__DIRECTIONS__
Check each line below for the word "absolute" and give the number of lines that have it, nothing more.

(Source data)

★ ★ ★ ★ ★

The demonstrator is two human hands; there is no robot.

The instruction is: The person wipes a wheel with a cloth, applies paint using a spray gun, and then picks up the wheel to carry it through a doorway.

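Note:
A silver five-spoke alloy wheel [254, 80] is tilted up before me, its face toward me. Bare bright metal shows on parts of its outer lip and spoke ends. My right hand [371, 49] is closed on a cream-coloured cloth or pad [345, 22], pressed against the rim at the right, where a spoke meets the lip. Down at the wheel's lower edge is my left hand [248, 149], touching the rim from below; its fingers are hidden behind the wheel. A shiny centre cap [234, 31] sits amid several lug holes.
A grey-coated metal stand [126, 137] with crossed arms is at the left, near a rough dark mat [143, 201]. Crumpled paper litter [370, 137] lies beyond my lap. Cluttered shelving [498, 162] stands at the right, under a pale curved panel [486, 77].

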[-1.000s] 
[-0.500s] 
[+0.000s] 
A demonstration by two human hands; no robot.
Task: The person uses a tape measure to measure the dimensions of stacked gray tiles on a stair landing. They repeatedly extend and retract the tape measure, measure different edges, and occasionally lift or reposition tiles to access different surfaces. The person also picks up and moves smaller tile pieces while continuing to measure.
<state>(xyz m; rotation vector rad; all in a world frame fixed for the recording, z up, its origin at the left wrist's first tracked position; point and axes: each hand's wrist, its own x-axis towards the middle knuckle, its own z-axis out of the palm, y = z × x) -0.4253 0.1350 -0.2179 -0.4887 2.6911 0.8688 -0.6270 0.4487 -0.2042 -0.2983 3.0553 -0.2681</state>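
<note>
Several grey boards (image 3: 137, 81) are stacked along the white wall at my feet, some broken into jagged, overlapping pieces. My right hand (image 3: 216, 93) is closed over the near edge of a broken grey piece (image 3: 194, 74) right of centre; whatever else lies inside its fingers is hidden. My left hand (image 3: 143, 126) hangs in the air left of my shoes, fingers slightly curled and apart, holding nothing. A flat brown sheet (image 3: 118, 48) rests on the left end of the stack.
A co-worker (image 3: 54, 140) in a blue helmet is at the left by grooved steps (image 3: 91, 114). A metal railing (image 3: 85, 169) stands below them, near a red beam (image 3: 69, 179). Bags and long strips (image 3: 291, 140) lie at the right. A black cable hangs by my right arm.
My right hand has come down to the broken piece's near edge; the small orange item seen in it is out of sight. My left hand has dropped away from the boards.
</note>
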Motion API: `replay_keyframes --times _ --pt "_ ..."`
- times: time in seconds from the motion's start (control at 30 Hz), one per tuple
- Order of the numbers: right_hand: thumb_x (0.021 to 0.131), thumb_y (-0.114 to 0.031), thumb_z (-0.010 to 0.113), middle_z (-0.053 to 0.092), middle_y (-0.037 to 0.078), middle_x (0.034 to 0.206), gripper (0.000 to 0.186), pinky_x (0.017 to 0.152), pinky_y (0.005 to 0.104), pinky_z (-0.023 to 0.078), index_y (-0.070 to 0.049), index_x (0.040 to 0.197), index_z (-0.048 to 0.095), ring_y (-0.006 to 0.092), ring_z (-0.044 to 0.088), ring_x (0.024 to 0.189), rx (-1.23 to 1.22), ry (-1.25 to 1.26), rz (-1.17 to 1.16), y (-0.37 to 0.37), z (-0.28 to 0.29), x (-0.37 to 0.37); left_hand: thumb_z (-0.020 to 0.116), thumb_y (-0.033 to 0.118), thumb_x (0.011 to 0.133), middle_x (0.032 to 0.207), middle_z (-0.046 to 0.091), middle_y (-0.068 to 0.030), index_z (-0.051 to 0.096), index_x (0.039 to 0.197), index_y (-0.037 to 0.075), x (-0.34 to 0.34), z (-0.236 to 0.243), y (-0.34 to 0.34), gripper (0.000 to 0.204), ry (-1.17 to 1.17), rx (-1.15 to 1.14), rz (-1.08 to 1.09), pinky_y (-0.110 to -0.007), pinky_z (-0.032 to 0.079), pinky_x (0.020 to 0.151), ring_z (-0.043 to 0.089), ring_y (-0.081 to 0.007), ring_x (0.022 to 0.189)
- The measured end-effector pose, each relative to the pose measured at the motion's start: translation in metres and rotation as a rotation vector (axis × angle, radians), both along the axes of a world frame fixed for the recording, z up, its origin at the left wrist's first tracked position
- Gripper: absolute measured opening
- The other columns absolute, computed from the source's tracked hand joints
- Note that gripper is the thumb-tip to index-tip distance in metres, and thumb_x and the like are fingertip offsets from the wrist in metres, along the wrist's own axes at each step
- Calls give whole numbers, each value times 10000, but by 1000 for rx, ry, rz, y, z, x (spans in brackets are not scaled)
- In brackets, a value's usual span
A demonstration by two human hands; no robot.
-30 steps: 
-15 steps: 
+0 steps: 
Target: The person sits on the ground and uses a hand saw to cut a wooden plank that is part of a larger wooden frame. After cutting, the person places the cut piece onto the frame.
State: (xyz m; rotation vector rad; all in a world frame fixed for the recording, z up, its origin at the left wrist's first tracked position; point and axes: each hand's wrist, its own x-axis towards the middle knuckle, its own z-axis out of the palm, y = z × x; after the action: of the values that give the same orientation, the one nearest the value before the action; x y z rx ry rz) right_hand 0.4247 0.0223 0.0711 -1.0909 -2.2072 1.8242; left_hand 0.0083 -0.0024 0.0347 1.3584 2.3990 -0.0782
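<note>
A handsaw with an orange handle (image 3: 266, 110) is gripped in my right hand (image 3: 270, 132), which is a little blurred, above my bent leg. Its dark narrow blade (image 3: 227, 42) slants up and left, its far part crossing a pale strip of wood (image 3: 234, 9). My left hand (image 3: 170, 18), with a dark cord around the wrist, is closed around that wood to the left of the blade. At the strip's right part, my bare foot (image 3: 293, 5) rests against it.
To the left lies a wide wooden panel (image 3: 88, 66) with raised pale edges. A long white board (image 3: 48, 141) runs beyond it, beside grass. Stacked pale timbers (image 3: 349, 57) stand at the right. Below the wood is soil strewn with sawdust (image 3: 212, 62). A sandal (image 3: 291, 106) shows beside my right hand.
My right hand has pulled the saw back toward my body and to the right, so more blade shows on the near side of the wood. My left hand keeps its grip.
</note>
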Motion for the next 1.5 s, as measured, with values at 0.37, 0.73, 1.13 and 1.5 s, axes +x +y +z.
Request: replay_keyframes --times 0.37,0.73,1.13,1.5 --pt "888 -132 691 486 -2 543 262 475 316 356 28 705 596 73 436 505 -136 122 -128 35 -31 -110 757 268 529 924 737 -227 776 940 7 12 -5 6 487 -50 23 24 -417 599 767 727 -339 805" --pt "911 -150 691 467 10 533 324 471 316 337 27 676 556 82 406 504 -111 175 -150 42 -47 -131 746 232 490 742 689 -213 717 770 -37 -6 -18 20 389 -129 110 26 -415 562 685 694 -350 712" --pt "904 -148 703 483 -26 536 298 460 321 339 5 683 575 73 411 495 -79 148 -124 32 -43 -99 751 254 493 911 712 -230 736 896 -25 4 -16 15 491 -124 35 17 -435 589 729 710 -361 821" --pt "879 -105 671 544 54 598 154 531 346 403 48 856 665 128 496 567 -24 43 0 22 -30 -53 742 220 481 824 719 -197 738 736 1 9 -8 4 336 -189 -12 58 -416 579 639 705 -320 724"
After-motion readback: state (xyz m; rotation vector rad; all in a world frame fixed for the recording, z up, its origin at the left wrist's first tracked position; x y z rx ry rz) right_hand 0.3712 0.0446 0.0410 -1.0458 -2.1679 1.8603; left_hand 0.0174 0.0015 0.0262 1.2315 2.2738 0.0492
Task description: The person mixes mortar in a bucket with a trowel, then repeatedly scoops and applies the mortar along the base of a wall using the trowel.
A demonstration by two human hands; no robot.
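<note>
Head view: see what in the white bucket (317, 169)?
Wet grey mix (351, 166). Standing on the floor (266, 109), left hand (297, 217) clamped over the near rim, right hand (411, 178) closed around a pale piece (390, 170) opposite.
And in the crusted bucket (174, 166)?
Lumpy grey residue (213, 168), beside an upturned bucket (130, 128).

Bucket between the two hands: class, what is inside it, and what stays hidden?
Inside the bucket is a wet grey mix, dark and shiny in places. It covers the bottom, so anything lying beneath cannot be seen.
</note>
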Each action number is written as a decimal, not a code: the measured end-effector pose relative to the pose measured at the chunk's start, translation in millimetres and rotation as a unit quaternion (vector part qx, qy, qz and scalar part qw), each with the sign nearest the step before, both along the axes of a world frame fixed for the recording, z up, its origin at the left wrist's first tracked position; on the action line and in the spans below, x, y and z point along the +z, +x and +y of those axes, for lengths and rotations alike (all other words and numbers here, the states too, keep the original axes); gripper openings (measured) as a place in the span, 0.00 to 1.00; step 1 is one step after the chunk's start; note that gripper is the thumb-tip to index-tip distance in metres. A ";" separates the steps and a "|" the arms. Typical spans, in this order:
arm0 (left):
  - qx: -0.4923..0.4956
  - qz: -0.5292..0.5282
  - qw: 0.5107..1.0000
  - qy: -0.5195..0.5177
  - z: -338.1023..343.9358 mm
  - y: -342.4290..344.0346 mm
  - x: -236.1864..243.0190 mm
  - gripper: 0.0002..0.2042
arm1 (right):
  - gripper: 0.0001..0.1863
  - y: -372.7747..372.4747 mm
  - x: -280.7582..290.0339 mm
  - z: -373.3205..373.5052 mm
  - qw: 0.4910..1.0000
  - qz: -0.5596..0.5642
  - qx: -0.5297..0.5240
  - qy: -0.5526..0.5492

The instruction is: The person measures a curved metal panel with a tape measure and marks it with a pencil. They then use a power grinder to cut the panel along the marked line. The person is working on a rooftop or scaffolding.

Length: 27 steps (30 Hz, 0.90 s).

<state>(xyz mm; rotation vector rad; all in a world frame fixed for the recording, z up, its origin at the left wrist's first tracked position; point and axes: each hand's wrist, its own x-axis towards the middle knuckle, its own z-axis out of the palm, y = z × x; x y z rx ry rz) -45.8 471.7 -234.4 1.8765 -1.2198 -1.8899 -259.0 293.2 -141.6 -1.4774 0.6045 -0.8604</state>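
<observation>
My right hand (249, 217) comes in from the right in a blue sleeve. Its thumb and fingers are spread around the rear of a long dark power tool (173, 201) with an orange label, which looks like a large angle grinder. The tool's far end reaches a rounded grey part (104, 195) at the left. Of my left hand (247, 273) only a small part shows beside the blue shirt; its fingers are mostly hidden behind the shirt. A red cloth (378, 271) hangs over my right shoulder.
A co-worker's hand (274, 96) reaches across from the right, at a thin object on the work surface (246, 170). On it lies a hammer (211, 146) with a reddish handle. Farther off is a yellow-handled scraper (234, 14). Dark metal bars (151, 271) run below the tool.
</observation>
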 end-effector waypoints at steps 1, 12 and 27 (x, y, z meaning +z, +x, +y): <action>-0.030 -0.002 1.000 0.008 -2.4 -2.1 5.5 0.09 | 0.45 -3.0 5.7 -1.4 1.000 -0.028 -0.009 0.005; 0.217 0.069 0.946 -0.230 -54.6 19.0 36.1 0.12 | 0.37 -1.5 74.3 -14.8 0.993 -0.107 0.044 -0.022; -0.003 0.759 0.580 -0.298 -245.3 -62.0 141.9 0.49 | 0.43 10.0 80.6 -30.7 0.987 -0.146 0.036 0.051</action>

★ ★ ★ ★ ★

__TASK RESULT__
2